GOAL OF THE EXERCISE
Extract precisely the lines of the entries below, from the first line through the line containing "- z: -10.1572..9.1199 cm".

DATA TO USE
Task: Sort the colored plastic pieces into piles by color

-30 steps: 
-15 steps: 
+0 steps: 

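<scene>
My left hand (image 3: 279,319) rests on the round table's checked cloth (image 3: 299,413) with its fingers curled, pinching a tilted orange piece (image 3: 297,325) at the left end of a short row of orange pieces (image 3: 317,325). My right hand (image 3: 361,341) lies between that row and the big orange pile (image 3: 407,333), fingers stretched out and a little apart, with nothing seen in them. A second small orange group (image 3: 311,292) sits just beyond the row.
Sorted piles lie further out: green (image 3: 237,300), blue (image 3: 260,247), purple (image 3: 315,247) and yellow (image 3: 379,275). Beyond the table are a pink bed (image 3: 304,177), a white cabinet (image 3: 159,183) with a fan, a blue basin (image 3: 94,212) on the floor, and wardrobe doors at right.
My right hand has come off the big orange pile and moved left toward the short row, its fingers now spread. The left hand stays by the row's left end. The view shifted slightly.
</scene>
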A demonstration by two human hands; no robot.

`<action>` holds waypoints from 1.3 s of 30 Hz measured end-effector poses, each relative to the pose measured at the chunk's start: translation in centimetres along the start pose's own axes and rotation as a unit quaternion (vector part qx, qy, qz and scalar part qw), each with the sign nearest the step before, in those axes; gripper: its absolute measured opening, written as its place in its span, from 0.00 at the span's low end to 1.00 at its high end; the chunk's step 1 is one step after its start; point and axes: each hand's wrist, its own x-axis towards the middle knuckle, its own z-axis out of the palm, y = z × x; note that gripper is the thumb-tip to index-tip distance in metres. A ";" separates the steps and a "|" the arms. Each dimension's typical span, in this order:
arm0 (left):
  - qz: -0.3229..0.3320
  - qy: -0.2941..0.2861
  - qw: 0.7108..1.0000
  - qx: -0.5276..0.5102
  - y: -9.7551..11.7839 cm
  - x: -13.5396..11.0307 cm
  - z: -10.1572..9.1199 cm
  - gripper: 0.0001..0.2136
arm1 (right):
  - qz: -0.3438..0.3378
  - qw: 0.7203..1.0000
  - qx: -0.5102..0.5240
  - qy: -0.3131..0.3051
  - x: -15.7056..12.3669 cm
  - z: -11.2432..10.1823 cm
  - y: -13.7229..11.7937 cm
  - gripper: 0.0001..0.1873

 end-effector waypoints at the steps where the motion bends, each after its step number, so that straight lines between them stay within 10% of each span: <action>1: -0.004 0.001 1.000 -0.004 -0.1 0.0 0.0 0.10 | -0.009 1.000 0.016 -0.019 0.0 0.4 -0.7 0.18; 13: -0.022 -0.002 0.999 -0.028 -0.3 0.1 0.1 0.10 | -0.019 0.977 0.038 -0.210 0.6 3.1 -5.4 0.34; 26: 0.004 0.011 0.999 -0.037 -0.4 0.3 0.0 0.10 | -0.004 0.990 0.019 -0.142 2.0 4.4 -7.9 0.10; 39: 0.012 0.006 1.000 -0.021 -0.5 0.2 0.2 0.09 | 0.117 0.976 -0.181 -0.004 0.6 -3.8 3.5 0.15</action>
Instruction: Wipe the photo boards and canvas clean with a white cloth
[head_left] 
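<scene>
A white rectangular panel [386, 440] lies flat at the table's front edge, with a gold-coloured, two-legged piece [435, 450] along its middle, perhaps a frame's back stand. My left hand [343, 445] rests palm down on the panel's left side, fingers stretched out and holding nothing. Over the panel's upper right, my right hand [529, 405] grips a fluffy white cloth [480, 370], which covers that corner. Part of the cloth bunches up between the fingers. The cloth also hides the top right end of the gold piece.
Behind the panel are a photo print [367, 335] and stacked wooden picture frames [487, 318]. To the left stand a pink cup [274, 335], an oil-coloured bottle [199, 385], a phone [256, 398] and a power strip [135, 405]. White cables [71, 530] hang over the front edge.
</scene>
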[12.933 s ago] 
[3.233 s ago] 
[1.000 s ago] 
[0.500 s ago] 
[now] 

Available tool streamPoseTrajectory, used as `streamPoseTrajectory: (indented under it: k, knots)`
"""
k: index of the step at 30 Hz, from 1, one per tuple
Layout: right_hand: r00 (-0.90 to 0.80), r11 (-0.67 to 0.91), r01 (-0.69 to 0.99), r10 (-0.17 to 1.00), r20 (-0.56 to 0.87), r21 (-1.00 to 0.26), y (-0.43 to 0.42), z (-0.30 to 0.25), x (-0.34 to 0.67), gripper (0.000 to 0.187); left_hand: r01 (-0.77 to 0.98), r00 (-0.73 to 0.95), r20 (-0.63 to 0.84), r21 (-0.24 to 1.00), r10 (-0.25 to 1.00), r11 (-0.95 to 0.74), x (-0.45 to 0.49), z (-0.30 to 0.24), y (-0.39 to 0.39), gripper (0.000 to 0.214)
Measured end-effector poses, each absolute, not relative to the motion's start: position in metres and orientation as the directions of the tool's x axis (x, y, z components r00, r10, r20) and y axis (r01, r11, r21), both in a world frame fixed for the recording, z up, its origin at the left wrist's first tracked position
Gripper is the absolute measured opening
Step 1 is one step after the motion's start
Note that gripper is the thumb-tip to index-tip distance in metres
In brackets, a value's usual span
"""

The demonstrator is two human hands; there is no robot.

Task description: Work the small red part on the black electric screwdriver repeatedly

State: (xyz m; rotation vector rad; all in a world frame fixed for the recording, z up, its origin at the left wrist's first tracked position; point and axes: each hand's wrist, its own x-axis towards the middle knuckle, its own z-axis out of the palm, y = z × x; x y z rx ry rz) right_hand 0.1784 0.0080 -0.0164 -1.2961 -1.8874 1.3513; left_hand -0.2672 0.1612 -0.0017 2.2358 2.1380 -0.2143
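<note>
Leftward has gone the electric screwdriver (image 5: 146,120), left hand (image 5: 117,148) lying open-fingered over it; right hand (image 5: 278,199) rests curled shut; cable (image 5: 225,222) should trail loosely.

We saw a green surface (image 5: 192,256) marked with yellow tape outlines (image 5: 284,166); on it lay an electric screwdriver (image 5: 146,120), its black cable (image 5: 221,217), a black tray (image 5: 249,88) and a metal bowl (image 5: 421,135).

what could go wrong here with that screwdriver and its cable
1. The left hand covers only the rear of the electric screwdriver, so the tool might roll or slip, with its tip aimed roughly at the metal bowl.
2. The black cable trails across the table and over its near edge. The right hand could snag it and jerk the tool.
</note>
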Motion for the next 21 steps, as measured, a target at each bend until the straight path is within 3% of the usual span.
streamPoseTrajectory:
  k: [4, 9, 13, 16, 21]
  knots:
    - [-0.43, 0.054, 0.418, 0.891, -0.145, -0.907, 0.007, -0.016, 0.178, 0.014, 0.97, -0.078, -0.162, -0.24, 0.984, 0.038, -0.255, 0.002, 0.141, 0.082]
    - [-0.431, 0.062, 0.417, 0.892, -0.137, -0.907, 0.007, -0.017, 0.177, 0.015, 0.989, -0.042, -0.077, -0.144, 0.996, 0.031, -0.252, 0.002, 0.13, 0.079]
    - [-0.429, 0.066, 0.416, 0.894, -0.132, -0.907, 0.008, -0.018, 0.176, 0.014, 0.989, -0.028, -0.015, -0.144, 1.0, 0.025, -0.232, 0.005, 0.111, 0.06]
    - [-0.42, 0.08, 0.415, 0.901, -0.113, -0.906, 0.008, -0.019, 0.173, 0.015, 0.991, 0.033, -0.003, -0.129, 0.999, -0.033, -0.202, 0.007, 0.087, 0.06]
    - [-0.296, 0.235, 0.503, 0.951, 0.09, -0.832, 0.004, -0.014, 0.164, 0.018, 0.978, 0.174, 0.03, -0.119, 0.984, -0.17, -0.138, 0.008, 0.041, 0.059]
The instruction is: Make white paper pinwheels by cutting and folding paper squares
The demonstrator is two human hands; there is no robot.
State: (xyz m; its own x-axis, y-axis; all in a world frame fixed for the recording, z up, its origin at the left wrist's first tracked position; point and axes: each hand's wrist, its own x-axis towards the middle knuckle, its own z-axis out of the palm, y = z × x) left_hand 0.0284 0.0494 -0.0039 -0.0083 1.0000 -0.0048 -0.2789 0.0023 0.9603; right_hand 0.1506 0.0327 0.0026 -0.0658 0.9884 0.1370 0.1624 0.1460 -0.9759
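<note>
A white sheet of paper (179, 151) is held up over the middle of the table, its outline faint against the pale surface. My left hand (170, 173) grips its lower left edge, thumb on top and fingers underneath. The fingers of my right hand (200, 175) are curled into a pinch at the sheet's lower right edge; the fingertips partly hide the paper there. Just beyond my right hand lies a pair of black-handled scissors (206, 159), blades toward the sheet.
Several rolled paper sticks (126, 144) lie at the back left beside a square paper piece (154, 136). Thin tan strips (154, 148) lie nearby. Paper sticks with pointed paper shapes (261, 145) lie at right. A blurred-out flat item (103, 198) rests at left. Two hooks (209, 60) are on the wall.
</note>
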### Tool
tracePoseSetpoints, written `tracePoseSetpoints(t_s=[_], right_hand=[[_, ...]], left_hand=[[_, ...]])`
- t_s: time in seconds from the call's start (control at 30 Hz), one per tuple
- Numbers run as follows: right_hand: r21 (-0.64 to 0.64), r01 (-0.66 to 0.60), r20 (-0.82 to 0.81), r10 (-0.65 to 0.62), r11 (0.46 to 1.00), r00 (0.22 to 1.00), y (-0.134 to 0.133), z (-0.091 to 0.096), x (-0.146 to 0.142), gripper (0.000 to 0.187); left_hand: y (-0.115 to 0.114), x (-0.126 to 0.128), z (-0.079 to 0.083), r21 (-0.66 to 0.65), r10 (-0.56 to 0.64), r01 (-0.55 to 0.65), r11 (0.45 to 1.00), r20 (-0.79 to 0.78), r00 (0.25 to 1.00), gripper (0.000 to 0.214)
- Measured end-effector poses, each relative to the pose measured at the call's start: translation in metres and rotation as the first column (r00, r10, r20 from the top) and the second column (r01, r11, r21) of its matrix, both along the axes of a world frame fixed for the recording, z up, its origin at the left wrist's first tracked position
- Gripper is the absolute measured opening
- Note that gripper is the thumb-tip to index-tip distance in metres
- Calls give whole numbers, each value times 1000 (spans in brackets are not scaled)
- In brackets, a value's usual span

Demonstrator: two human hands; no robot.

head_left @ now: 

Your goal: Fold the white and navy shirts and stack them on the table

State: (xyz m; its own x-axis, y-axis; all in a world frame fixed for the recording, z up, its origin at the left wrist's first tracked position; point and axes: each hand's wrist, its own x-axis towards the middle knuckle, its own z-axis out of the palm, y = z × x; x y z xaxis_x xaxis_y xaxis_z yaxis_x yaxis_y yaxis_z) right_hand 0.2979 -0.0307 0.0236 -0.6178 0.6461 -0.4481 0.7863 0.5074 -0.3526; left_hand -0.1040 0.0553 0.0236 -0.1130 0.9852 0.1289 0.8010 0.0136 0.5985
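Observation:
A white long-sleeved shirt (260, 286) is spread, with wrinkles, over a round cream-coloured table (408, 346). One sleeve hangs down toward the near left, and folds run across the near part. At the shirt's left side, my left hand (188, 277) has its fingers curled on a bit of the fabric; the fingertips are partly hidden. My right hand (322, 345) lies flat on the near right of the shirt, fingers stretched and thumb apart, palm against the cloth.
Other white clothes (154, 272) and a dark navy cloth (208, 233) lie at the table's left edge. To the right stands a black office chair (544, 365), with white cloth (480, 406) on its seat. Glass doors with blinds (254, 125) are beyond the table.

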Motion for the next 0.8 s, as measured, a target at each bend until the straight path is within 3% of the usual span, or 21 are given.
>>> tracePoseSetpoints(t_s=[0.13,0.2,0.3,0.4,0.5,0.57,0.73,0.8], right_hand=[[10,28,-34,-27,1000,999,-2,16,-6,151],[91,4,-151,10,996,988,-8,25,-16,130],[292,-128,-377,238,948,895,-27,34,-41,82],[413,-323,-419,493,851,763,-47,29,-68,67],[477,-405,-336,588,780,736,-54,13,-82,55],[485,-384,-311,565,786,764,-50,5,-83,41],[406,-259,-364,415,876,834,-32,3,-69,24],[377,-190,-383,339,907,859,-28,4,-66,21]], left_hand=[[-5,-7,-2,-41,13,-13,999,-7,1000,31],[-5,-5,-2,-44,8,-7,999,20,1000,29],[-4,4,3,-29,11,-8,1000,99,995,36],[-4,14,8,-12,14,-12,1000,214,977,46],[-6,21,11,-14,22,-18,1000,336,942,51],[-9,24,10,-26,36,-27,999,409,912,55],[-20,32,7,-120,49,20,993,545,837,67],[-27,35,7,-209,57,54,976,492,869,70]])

SOLUTION TO THE EXERCISE
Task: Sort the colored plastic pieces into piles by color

-30 steps: 
-15 steps: 
+0 steps: 

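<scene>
My left hand (image 3: 279,319) rests on the round table's checked cloth (image 3: 299,413) with its fingers curled, pinching a tilted orange piece (image 3: 297,325) at the left end of a short row of orange pieces (image 3: 317,325). My right hand (image 3: 361,341) lies between that row and the big orange pile (image 3: 407,333), fingers stretched out and a little apart, with nothing seen in them. A second small orange group (image 3: 311,292) sits just beyond the row.
Sorted piles lie further out: green (image 3: 237,300), blue (image 3: 260,247), purple (image 3: 315,247) and yellow (image 3: 379,275). Beyond the table are a pink bed (image 3: 304,177), a white cabinet (image 3: 159,183) with a fan, a blue basin (image 3: 94,212) on the floor, and wardrobe doors at right.
My right hand has come off the big orange pile and moved left toward the short row, its fingers now spread. The left hand stays by the row's left end. The view shifted slightly.
</scene>
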A demonstration by two human hands; no robot.

`<action>` holds waypoints from 1.3 s of 30 Hz measured end-effector poses, each relative to the pose measured at the chunk's start: translation in centimetres along the start pose's own axes and rotation as a unit quaternion (vector part qx, qy, qz and scalar part qw), each with the sign nearest the step before, in those axes; gripper: its absolute measured opening, written as its place in its span, from 0.00 at the span's low end to 1.00 at its high end; the chunk's step 1 is one step after its start; point and axes: each hand's wrist, its own x-axis towards the middle knuckle, its own z-axis out of the palm, y = z × x; note that gripper is the thumb-tip to index-tip distance in metres. A ";" separates the steps and a "|" the arms. Each dimension's typical span, in this order:
arm0 (left):
  - qz: -0.3229..0.3320
  - qy: -0.2941..0.2861
  - qw: 0.7108..1.0000
  - qx: -0.5276..0.5102
  - y: -9.7551..11.7839 cm
  - x: -13.5396..11.0307 cm
  - z: -10.1572..9.1199 cm

The output requires no additions.